▶ [Record extracts]:
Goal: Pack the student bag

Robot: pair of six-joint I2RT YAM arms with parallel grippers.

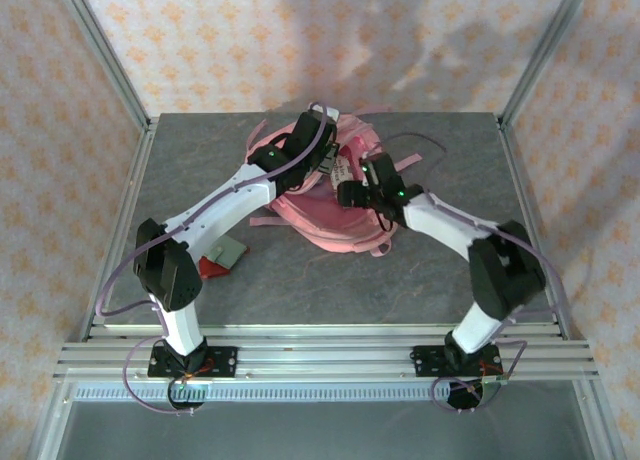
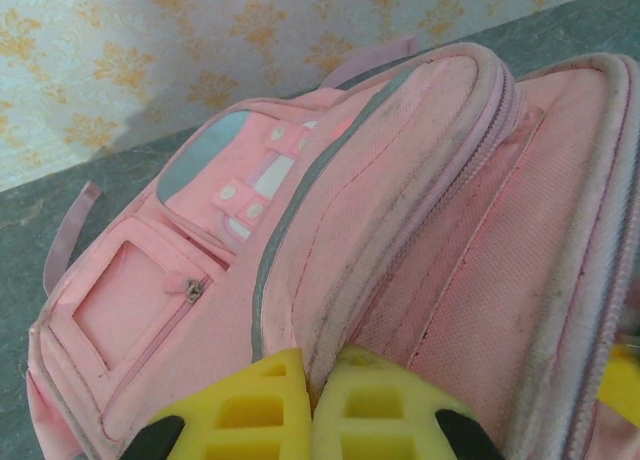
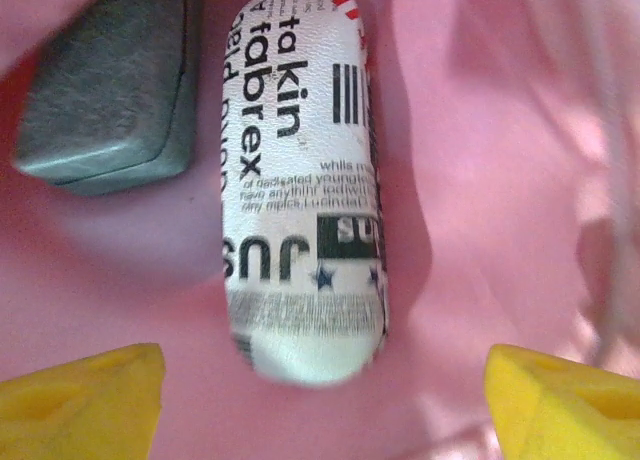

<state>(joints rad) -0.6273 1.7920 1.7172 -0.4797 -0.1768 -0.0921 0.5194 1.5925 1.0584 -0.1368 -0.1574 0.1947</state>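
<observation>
While left claw (image 2: 312, 412) clamps the student bag (image 2: 400, 230) at its zip edge, right claw (image 3: 320, 365) hangs open over a print-covered glasses case (image 3: 300, 180) beside a grey case (image 3: 110, 90) inside.

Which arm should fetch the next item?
Right, likely: the right jaws stand open over the printed white case inside the pink backpack, holding nothing, while the left jaws are shut on the backpack's rim, holding it open.

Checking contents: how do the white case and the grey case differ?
The white case is covered in print; the grey case is plain. The white case lies centred ahead of the right gripper; the grey case lies aside, tilted. Both rest on pink lining inside the bag.
</observation>
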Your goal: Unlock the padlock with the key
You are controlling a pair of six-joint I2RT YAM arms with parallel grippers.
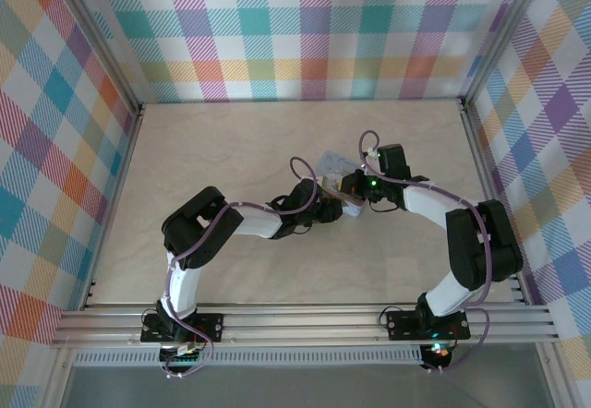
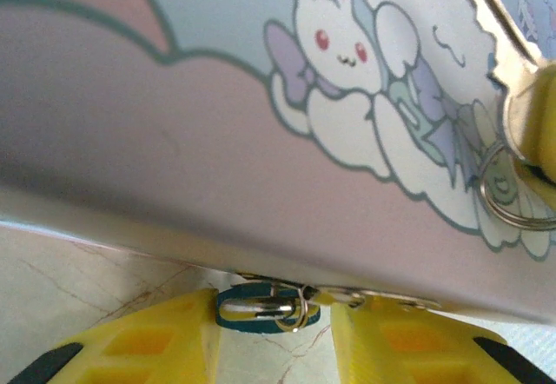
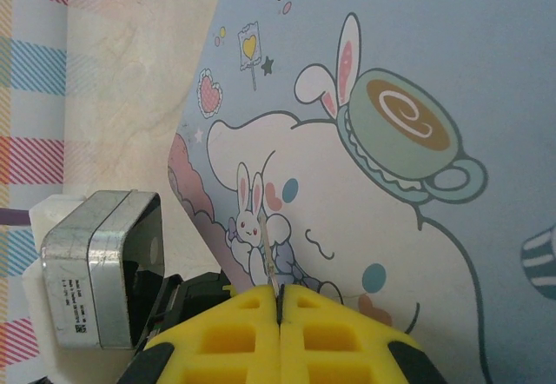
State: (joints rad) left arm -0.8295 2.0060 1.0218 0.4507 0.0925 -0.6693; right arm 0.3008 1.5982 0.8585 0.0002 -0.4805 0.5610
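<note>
Padlock [image 2: 248, 307] flanked by left claw [image 2: 274, 304], grip indiscernible, key [image 3: 272, 274] pinched in clenched right claw [image 3: 280, 301], cartoon-dog tin [image 3: 391, 97] behind.

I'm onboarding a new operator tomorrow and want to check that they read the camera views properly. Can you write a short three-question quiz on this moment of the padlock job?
1. True or false: the right gripper has its fingers spread wide apart.
2. Where does the padlock sit in the left wrist view?
A) in a far corner, away from both arms
B) between the fingers of the left gripper, under the edge of the tin
C) hanging from the right arm's cable
3. Fill in: the key is pinched by the ___ gripper.

Key: 1 false, its fingers are pressed together; 2 B; 3 right.
</note>
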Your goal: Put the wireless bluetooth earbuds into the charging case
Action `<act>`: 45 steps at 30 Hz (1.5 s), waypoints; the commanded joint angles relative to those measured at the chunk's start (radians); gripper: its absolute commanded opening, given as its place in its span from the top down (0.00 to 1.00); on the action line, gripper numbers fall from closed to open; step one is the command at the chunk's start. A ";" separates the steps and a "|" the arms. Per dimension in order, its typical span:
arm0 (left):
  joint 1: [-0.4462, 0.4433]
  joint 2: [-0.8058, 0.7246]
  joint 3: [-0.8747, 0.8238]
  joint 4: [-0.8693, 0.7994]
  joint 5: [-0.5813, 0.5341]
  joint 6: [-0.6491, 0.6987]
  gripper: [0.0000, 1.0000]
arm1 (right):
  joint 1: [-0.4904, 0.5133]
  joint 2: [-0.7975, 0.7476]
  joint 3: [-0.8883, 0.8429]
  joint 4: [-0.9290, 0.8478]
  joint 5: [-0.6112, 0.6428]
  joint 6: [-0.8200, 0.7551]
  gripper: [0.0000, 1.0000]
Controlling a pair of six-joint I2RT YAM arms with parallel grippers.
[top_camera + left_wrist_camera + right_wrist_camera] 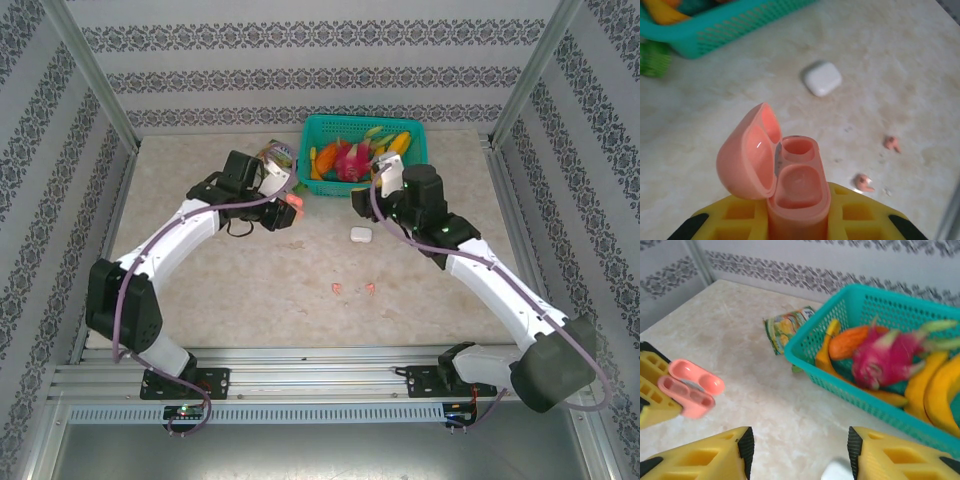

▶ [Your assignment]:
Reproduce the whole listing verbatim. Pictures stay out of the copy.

▶ [Exercise solution]:
Goal: Pack the student bag

Robot: pair of six-joint I2RT YAM arms with parallel grippers.


<state>(joints rad) -0.6273 1.7920 1.7172 -0.4797 -0.1768 -0.0921 0.5194 1.5925 1.0584 -0.1368 -0.1574 0.1947</state>
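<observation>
While left claw (image 2: 312, 412) clamps the student bag (image 2: 400, 230) at its zip edge, right claw (image 3: 320, 365) hangs open over a print-covered glasses case (image 3: 300, 180) beside a grey case (image 3: 110, 90) inside.

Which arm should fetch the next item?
Right, likely: the right jaws stand open over the printed white case inside the pink backpack, holding nothing, while the left jaws are shut on the backpack's rim, holding it open.

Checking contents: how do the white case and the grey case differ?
The white case is covered in print; the grey case is plain. The white case lies centred ahead of the right gripper; the grey case lies aside, tilted. Both rest on pink lining inside the bag.
</observation>
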Your goal: Unlock the padlock with the key
You are controlling a pair of six-joint I2RT YAM arms with parallel grippers.
State: (joints rad) left arm -0.8295 2.0060 1.0218 0.4507 0.0925 -0.6693; right arm 0.3008 1.5982 0.8585 0.0002 -0.4805 0.5610
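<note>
Padlock [image 2: 248, 307] flanked by left claw [image 2: 274, 304], grip indiscernible, key [image 3: 272, 274] pinched in clenched right claw [image 3: 280, 301], cartoon-dog tin [image 3: 391, 97] behind.

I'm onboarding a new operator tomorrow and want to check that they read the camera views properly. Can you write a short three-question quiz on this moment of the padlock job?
1. True or false: the right gripper has its fingers spread wide apart.
2. Where does the padlock sit in the left wrist view?
A) in a far corner, away from both arms
B) between the fingers of the left gripper, under the edge of the tin
C) hanging from the right arm's cable
3. Fill in: the key is pinched by the ___ gripper.

Key: 1 false, its fingers are pressed together; 2 B; 3 right.
</note>
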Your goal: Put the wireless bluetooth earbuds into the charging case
Action `<act>`: 45 steps at 30 Hz (1.5 s), waypoints; the commanded joint angles relative to those measured at the chunk's start (radians); gripper: its absolute commanded opening, given as its place in its span from the top down (0.00 to 1.00); on the action line, gripper numbers fall from closed to open; step one is the command at the chunk's start. A ";" separates the steps and a "|" the arms. Per dimension in order, its typical span:
arm0 (left):
  joint 1: [-0.4462, 0.4433]
  joint 2: [-0.8058, 0.7246]
  joint 3: [-0.8747, 0.8238]
  joint 4: [-0.8693, 0.7994]
  joint 5: [-0.5813, 0.5341]
  joint 6: [-0.6491, 0.6987]
  gripper: [0.0000, 1.0000]
arm1 (right):
  joint 1: [-0.4904, 0.5133]
  joint 2: [-0.7975, 0.7476]
  joint 3: [-0.8883, 0.8429]
  joint 4: [-0.9290, 0.8478]
  joint 5: [-0.6112, 0.6428]
  joint 6: [-0.8200, 0.7551]
  gripper: [0.0000, 1.0000]
Controlling a pair of six-joint I2RT YAM arms with parallel grippers.
[top_camera + left_wrist_camera + right_wrist_camera] 

This finishes the exercise.